Il est étrange de constater à quel point l’histoire de ce jeu est liée à un autre jeu qui n’a rien à voir. Vous devez essentiellement jouer à Valhalla (ou regarder un film d’explication) pour comprendre l’histoire de Basim – en d’autres termes, le jeu se déroule comme une extension et non comme un jeu à part entière. Assassin’s Creed est réputé pour ses mauvaises fins, mais celle-ci n’est pas en reste.
Pas de temps perdu
Comme promis, une partie de Mirage dure entre 20 et 25 heures. Même si je me souviens parfaitement de l’époque où un jeu de 25 heures était considéré comme long, je ne peux m’empêcher de penser que Mirage est un peu court. Il est certain qu’une décennie de jeux en monde ouvert à la poursuite des 100 heures de Skyrim et The Witcher 3 m’a reconnecté le cerveau, mais il est également vrai que la carte de Mirage est un peu clairsemée pour sa taille : si vous ne poursuivez pas une mission d’histoire ou un contrat (qui ne sont que des missions d’histoire plus courtes), il n’y a pas grand-chose à faire dans les espaces intermédiaires, à part ouvrir des coffres, déverrouiller des entrées de codex et ramasser des objets de collection.

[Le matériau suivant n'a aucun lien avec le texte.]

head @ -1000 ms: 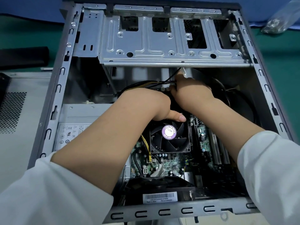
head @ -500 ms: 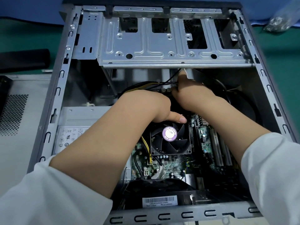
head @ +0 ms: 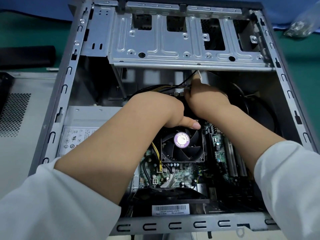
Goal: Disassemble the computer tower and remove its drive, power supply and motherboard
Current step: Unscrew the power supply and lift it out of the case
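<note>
The open computer tower (head: 52, 129) lies on its side with both my hands deep inside. My left hand (head: 166, 111) rests just beyond the black CPU fan (head: 181, 144), thumb lying on the fan's far edge; its fingers are hidden. My right hand (head: 206, 97) grips the bundle of black and yellow cables (head: 166, 88) near the far edge of the green motherboard (head: 183, 175), index finger raised toward the drive cage (head: 173, 40). The grey power supply (head: 83, 129) sits at the left inside the case.
The removed perforated side panel (head: 19, 111) lies left of the case. A black object (head: 26, 56) rests at the far left on the green mat. A clear bag of parts (head: 301, 26) lies at the far right. White expansion slots (head: 233, 161) run beside my right forearm.
Both hands stay in nearly the same place by the cable bundle; my right index finger has lifted a little toward the drive cage. The view has shifted slightly.
</note>
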`<state>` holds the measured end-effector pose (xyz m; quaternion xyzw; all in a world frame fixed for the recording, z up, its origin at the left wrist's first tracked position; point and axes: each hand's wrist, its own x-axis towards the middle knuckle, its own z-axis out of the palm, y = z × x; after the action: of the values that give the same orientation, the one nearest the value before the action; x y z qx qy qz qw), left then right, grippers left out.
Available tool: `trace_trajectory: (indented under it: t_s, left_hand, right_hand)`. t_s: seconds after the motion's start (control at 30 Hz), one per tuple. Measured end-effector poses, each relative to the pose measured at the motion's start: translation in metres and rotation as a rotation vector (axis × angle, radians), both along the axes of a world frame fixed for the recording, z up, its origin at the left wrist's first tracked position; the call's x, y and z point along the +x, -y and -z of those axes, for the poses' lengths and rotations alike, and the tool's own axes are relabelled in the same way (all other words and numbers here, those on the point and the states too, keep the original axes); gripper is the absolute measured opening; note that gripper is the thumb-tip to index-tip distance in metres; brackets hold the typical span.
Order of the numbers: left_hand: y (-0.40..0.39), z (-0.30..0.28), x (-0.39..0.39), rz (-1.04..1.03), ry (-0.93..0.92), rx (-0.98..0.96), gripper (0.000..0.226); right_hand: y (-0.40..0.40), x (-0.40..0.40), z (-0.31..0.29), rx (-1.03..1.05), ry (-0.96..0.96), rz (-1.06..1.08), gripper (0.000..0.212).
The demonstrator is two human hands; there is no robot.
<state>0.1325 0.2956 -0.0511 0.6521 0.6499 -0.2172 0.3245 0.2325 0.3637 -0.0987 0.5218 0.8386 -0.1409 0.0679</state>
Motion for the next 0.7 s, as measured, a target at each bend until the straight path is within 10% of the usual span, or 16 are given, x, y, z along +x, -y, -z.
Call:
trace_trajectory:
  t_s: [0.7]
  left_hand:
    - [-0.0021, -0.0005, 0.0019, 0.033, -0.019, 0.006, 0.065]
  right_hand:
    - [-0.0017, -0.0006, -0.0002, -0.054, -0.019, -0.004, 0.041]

On comprend mieux pourquoi Ubi a décidé de vendre Mirage à 50 €. J’aime le fait qu’il s’agisse d’une aventure ciblée, et je pense que son dégoût pour le gonflement des mondes ouverts est une démarche intentionnelle pour le séparer des RPG, mais j’admets que ce gonflement me manque un peu, ne serait-ce que parce qu’AC le faisait plutôt bien.
L’achat de propriétés, la collecte de plumes et la gestion d’une confrérie d’assassins étaient des distractions simples et amusantes de l’histoire principale qui ajoutaient de la texture aux territoires d’Ezio, et les chants de marins de Black Flag font toujours partie des meilleurs objets à collectionner jamais conçus. Je voulais plus d’excuses pour continuer à incarner Basim et passer au peigne fin chaque centimètre carré de Bagdad.
Mirage est si proche de l’excellence que c’en est agaçant, mais aussi encourageant. Ce n’est peut-être pas le retour en forme que j’imaginais, mais c’est le meilleur jeu furtif qui ait jamais porté le nom d’Assassin’s Creed, et j’espère qu’Ubisoft verra dans cette nouvelle branche » classique » d’AC quelque chose sur quoi s’appuyer. J’aimerais bien voir ce que Bordeaux peut faire avec un autre coup de batte et, je l’espère, plus de temps pour développer le parkour, construire une autre grande ville et peut-être repenser tout ce qui concerne le combat.
Pour la première fois depuis dix ans, Assassin’s Creed m’enthousiasme, et ça fait du bien.